REQUIRED ACTION: The material must be repeated exactly, with every line intact.

INFORMATION SUPPLIED section start

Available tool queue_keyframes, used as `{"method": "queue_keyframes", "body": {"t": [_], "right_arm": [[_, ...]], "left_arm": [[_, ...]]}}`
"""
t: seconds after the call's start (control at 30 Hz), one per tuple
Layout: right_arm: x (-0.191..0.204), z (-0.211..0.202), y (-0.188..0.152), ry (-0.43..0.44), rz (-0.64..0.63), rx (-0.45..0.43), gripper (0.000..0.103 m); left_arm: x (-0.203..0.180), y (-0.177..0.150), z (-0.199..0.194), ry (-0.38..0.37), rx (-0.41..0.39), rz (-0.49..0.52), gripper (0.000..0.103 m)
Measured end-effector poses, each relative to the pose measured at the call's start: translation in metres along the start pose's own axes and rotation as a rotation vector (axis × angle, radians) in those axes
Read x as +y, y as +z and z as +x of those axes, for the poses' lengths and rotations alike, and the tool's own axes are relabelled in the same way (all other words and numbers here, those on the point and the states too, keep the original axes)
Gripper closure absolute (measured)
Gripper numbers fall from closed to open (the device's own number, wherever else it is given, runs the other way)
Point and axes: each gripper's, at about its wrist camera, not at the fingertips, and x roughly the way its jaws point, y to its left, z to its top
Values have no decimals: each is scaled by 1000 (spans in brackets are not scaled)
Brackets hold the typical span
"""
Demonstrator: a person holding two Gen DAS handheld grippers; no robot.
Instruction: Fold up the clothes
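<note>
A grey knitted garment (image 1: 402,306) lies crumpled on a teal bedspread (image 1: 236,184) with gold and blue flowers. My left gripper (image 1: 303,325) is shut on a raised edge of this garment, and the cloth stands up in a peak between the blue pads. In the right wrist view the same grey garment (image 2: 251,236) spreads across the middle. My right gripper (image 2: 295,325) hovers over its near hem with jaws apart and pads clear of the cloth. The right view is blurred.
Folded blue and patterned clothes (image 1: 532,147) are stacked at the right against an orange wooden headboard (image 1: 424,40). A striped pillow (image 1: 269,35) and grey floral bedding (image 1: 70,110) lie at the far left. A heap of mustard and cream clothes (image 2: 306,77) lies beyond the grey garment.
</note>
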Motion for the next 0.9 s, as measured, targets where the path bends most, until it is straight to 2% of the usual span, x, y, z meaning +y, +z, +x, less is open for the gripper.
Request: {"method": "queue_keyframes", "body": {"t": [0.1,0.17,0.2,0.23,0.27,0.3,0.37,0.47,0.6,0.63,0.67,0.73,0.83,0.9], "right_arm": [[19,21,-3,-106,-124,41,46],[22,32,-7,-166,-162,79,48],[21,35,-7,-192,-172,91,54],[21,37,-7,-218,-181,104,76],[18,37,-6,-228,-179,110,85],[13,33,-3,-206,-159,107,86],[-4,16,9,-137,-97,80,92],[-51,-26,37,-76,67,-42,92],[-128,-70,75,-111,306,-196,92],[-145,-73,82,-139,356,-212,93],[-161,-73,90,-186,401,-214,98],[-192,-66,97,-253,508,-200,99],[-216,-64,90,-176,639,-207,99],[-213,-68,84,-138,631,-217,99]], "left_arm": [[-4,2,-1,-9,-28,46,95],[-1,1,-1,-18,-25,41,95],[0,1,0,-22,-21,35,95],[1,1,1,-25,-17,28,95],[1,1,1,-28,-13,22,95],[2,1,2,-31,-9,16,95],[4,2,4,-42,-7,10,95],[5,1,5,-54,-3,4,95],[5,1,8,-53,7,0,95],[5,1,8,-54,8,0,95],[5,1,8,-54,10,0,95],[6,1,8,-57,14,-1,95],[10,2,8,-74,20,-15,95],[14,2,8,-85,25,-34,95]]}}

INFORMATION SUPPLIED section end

SOLUTION FOR THIS TASK:
Available tool queue_keyframes, used as `{"method": "queue_keyframes", "body": {"t": [_], "right_arm": [[_, ...]], "left_arm": [[_, ...]]}}`
"""
t: seconds after the call's start (control at 30 Hz), one per tuple
Layout: right_arm: x (-0.191..0.204), z (-0.211..0.202), y (-0.188..0.152), ry (-0.43..0.44), rz (-0.64..0.63), rx (-0.45..0.43), gripper (0.000..0.103 m); left_arm: x (-0.203..0.180), y (-0.177..0.150), z (-0.199..0.194), ry (-0.38..0.37), rx (-0.41..0.39), rz (-0.49..0.52), gripper (0.000..0.103 m)
Measured end-effector poses, each relative to the pose measured at the call's start: translation in metres along the start pose's own axes and rotation as a rotation vector (axis × angle, radians) in those axes
Read x as +y, y as +z and z as +x of those axes, for the poses' lengths and rotations alike, and the tool's own axes are relabelled in the same way (all other words and numbers here, those on the point and the states too, keep the original axes)
Gripper closure absolute (measured)
Gripper numbers fall from closed to open (the device's own number, wherever else it is given, runs the other way)
Point and axes: each gripper's, at about its wrist camera, not at the fingertips, and x roughly the way its jaws point, y to its left, z to its top
Values have no decimals: each is scaled by 1000 (spans in brackets are not scaled)
Brackets hold the typical span
"""
Demonstrator: a person holding two Gen DAS handheld grippers; no robot.
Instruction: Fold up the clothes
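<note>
A grey knitted garment (image 1: 402,306) lies crumpled on a teal bedspread (image 1: 236,184) with gold and blue flowers. My left gripper (image 1: 303,325) is shut on a raised edge of this garment, and the cloth stands up in a peak between the blue pads. In the right wrist view the same grey garment (image 2: 251,236) spreads across the middle. My right gripper (image 2: 295,325) hovers over its near hem with jaws apart and pads clear of the cloth. The right view is blurred.
Folded blue and patterned clothes (image 1: 532,147) are stacked at the right against an orange wooden headboard (image 1: 424,40). A striped pillow (image 1: 269,35) and grey floral bedding (image 1: 70,110) lie at the far left. A heap of mustard and cream clothes (image 2: 306,77) lies beyond the grey garment.
</note>
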Motion for the next 0.9 s, as measured, targets where the path bends most, until it is straight to 2% of the usual span, x, y, z meaning +y, +z, +x, less is open for the gripper.
Request: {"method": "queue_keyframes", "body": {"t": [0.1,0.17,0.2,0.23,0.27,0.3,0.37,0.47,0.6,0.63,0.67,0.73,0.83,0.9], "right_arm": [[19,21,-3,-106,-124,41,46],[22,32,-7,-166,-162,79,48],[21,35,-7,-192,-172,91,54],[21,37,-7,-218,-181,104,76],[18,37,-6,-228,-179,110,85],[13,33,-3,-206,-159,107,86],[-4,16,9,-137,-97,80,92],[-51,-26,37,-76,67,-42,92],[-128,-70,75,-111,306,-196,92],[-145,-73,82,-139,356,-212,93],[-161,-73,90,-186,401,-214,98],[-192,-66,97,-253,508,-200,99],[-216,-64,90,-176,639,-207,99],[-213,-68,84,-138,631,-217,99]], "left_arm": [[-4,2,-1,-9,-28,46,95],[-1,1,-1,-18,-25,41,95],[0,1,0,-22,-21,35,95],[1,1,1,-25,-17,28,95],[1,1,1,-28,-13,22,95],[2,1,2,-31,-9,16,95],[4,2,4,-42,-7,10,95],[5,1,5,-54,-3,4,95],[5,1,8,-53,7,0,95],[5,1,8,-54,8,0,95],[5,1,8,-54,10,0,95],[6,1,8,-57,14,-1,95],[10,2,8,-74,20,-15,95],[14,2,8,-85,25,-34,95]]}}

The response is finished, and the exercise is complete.